Vaastu Shastras and Shilpa Shastras are listed as one of 64 divine arts in ancient Indian texts. They are design manuals covering the art and science of architecture, typically mixing form, function with Hindu symbolism. The earliest, archaic and distilled version of Hindu architecture principles are found in the Vedic literature, traditionally considered as the Upavedas (lesser appendices to the Vedas), and called the Sthapatya Veda. Acharya's Encyclopedia of Hindu Architecture lists hundreds of Sanskrit manuscripts with more details on Hindu architecture that have survived into the modern age. They cover the architectural aspects of a wide range of subjects: ornaments, furniture, vehicles (wagons, carts), gateways, water tanks, drains, cities, streets, homes, palaces, temples and others.
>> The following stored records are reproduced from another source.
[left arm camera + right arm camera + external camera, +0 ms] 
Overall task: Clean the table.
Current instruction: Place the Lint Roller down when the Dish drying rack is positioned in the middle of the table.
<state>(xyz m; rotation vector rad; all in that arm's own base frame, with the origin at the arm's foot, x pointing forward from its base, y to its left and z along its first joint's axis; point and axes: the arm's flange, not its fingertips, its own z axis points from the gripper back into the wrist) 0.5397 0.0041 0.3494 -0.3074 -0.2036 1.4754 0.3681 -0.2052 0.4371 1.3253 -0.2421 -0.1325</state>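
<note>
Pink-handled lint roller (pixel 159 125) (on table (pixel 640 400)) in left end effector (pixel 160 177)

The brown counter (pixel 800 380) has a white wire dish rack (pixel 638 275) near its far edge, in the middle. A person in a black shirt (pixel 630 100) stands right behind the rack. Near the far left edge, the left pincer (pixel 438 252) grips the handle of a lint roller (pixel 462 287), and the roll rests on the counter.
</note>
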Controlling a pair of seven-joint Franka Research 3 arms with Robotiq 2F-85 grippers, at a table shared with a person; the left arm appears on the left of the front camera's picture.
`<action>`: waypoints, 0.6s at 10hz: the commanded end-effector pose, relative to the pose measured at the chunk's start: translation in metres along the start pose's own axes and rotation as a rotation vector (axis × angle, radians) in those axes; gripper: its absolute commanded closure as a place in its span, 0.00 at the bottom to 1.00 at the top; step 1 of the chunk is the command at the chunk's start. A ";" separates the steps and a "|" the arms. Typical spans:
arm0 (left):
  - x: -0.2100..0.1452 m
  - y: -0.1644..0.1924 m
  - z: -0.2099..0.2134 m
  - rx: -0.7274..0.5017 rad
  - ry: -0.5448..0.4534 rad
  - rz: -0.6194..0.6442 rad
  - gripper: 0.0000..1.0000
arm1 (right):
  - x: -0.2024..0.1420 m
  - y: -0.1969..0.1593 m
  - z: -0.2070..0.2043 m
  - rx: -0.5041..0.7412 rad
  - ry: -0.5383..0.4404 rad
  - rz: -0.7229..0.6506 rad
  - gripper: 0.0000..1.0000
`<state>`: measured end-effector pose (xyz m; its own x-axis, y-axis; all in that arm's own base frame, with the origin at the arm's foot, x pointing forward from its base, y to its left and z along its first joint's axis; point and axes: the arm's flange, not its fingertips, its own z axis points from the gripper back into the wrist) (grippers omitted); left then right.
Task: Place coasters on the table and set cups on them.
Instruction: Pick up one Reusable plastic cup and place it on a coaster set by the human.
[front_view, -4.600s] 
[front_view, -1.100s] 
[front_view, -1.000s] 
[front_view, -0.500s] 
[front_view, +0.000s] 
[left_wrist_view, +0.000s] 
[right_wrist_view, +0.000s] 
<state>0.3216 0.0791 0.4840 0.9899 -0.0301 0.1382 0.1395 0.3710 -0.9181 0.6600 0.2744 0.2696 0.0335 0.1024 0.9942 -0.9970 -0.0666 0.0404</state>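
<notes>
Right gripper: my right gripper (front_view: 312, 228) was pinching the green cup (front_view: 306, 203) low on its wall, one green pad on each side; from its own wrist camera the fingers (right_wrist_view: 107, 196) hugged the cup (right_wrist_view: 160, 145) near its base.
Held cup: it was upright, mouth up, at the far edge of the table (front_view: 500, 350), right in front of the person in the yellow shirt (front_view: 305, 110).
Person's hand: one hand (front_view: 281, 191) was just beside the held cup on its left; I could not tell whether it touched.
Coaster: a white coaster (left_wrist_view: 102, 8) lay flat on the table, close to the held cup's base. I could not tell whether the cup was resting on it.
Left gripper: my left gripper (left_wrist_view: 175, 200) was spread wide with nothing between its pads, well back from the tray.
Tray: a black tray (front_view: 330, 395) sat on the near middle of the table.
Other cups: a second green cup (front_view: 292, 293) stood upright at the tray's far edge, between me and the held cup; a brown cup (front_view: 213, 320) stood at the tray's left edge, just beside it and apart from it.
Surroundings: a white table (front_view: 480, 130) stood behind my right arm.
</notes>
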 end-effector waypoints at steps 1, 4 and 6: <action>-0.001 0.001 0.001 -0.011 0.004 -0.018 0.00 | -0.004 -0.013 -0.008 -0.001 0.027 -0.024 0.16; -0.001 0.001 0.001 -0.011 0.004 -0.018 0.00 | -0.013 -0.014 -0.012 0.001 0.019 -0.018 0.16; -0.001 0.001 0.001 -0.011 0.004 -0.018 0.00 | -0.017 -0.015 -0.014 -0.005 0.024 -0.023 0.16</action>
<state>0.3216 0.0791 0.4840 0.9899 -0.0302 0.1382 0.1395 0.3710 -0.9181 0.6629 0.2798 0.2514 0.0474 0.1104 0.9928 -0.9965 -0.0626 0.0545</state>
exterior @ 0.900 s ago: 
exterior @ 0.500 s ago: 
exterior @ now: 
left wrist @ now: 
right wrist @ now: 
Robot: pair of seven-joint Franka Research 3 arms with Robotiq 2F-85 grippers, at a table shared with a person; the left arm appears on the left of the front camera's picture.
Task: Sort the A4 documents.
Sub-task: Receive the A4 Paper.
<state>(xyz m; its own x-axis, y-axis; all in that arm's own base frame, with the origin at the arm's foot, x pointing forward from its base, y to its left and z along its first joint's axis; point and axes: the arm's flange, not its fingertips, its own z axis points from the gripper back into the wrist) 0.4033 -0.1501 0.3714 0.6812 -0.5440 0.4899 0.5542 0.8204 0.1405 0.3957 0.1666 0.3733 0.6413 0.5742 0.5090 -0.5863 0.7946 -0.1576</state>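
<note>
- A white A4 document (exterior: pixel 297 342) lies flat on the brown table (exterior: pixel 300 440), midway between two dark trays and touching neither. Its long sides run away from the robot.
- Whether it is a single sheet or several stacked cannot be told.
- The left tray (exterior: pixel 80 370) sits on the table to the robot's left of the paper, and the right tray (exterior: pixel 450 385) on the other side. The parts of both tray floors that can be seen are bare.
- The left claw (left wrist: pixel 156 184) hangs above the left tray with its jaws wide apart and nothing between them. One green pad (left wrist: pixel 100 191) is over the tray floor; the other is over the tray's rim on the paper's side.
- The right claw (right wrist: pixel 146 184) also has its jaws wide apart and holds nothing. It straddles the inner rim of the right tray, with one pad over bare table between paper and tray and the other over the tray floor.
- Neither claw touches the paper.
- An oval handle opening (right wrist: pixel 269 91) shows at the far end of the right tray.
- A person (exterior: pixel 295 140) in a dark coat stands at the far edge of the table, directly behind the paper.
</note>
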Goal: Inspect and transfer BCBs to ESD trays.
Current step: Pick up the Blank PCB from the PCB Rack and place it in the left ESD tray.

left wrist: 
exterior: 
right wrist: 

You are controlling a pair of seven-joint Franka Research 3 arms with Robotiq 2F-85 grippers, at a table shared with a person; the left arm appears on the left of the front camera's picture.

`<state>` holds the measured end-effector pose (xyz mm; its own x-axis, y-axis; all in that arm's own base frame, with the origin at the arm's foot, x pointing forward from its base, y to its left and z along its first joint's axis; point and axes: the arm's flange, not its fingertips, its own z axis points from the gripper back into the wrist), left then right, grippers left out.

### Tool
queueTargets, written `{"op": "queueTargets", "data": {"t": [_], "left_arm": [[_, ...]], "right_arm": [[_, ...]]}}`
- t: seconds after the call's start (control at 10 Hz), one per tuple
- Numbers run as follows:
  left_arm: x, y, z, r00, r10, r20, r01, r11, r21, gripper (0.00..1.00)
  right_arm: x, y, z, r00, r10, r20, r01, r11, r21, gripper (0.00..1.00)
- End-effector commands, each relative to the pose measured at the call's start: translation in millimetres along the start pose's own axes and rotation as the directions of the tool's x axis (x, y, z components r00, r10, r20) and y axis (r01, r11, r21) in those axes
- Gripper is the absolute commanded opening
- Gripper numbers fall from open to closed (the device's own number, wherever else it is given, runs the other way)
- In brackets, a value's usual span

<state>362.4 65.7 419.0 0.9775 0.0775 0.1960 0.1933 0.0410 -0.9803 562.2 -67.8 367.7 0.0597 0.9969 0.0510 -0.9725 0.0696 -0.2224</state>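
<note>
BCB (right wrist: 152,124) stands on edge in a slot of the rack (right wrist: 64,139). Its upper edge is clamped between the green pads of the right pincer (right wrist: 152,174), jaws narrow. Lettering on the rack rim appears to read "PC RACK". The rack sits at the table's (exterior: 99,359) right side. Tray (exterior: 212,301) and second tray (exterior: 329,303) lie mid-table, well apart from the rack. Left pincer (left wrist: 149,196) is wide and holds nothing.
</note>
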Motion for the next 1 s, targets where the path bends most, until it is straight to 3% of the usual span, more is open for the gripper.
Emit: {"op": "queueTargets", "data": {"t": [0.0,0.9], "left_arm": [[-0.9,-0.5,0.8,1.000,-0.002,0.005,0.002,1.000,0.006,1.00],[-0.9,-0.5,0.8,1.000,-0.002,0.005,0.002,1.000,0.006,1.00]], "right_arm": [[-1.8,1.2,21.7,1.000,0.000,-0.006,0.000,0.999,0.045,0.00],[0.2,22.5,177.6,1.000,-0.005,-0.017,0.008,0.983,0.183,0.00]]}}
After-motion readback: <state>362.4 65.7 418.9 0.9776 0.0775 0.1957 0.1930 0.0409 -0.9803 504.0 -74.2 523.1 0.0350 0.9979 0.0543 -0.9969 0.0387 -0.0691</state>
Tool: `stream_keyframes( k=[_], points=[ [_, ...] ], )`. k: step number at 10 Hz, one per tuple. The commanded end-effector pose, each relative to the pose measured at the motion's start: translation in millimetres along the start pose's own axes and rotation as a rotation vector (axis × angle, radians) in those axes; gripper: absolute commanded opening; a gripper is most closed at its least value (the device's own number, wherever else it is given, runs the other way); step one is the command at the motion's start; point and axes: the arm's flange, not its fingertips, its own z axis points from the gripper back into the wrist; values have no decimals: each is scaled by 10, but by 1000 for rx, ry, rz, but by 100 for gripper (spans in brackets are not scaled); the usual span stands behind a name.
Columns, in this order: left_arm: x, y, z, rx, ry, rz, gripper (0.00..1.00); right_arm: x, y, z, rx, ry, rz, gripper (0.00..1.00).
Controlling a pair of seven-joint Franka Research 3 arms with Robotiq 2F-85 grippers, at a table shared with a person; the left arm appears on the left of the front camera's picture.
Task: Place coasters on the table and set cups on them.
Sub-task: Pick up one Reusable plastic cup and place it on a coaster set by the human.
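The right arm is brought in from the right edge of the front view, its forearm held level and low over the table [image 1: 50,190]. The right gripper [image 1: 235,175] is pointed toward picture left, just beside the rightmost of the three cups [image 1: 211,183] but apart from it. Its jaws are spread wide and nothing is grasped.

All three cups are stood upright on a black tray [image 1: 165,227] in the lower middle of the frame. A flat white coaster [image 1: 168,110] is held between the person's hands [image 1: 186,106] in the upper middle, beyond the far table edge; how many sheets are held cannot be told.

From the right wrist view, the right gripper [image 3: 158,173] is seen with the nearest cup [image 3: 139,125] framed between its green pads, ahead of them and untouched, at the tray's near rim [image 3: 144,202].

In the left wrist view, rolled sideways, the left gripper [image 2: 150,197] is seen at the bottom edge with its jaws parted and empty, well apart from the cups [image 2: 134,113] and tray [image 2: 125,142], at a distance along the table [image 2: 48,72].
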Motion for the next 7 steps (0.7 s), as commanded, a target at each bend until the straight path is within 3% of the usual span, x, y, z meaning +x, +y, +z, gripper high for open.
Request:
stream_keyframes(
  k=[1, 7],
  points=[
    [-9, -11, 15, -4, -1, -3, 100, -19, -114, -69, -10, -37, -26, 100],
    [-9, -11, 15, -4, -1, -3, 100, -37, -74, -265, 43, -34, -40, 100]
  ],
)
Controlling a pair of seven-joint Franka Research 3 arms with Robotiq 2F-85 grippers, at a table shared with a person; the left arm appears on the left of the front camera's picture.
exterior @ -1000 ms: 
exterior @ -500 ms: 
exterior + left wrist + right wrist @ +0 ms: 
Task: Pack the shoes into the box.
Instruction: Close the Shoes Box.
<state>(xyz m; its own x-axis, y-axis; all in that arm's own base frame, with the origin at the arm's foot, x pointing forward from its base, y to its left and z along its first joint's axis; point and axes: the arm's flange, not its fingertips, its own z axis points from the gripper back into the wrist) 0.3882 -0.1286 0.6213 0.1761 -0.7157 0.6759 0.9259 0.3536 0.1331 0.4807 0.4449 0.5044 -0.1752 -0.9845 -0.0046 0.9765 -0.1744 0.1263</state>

The most studied texts in the contemporary era are Sanskrit manuscripts in different Indic scripts. These include the Brihat Samhita (chapters 53, 56–58 and 79), the Manasara Shilpa Sastra, the Mayamata Vastu Sastra with commentaries in Telugu and Tamil, the Puranas (for example, chapters 42–62 and 104–106 of Agni Purana, chapter 7 of Brahmanda Purana) and the Hindu Agamas.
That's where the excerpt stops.